AMD Bulldozer Core Patent Diagrams

aaronspink · Sep 26, 2010

Jawed said:
Good question, supposedly Larrabee's ring bus runs under L2 cache, so supposedly doesn't consume extra area. Does the ring bus in Sandy Bridge have the same kind of layout? Isn't there another Intel processor already out there with a ring bus? Does that consume area?

I doubt it runs *under* the L2 cache. Beckton also has a ring bus between cores/cache and system interface.

aaronspink · Sep 26, 2010

rpg.314 said:
It could be a resolution issue, but I don't see any ring-bus on SB or Larrabee. I wonder why it pops out on Cell.

If you are talking about die photos, it is going to heavily depend on what layer the die was completed to for the photo. Global wires tend to be on the upper layers because of the reduced CLR on them. The downside of the upper layers is significantly reduced number of tracks.

Jawed · Sep 26, 2010

aaronspink said:
I doubt it runs *under* the L2 cache. Beckton also has a ring bus between cores/cache and system interface.

OK, then, does the ring bus run over the cache?

aaronspink · Sep 26, 2010

Jawed said:
OK, then, does the ring bus run over the cache?

one would how so considering high speed global buses tend to run on upper layer metal.

Jawed · Sep 26, 2010

aaronspink said:
one would how so considering high speed global buses tend to run on upper layer metal.

So, excluding areas of logic for ring stops, how much impact on the density of cache would a ring bus have, if it runs over the cache (i.e. purely the wires between stops)? Would it impact density of power/ground/data connections in areas of cache?

Is there a need for repeaters between ring stops? Repeaters can be quite small, can't they?

Would there be more impact from a ring bus upon other kinds of logic? e.g. would running a ring bus over portions of a core, such as the main integer units, have greater impact on the density of that logic than it would upon cache?

3dcgi · Sep 27, 2010

I don't think there's anything specific about a ring bus that makes it affect logic more than other constructs.

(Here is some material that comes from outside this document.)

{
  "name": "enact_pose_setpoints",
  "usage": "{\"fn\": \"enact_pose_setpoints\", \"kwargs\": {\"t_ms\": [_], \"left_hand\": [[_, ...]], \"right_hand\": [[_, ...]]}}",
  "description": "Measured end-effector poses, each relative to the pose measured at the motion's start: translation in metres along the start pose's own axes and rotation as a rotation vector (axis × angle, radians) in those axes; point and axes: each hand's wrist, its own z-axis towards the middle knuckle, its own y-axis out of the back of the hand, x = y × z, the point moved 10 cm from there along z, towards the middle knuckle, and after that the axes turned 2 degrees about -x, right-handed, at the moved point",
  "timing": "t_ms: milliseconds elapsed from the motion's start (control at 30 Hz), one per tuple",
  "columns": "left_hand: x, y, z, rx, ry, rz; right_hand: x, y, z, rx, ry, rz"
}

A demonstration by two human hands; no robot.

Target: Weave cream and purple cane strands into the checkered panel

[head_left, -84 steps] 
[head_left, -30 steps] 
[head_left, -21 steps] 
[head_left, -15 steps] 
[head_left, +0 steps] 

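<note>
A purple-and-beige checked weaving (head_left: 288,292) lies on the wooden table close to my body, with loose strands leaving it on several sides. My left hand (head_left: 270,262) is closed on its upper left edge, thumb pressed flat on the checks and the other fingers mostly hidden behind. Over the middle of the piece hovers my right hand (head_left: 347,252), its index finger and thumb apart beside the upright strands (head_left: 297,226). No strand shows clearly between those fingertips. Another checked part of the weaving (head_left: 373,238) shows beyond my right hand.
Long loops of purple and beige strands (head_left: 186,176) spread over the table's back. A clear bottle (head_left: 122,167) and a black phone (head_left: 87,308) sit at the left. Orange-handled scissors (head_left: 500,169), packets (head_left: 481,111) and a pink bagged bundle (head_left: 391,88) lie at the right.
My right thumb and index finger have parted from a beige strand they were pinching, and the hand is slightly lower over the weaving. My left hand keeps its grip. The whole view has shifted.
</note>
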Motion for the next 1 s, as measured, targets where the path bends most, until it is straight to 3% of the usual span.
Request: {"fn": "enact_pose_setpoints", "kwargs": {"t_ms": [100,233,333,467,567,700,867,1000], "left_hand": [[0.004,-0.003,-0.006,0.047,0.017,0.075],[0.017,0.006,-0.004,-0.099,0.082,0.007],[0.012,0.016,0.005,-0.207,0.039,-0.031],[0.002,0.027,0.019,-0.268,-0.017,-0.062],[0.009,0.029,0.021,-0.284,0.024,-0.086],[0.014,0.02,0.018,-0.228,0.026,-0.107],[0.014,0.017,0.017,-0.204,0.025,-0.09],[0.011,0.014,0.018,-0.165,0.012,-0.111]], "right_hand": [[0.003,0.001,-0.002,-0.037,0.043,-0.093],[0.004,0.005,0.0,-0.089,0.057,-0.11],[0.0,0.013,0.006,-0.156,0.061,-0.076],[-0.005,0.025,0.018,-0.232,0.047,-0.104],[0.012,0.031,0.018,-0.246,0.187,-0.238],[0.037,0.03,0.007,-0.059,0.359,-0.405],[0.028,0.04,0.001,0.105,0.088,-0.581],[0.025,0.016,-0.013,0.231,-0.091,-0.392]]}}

If you have a lot of wires passing over/under/through logic they have the potential to add area as the gates might need to be spread out more than they otherwise would. This can be detrimental to timing because the local wires will be longer than if the bus didn't interfere.

Even if the bus doesn't result in increased area of the logic it can affect timing because the local wires still have to contend with the bus.

hoom · Oct 27, 2010

The FP unit has a name Flex FP
http://blogs.amd.com/work/2010/10/25/the-new-flex-fp/

I think there were a couple of places he could have used 'flexible' that he missed

Jawed · Oct 27, 2010

So, in most cases you don’t want one massive 256-bit floating point unit per core consuming all of that die space and all of that power just to sit around watching the integer cores do all of the heavy lifting. By sharing one 256-bit floating point unit per every 2 cores, we can keep die size and power consumption down, helping hold down both the acquisition cost and long-term management costs.

Hmm, considering how JF likes to promote the fact that customers don't buy die area, and that we're now in an era where unused circuits consume "no power":

In fact, the Flex FP is designed to reduce its active idle power consumption to a mere 2% of its peak power consumption.

this first paragraph turns into pure bullshit.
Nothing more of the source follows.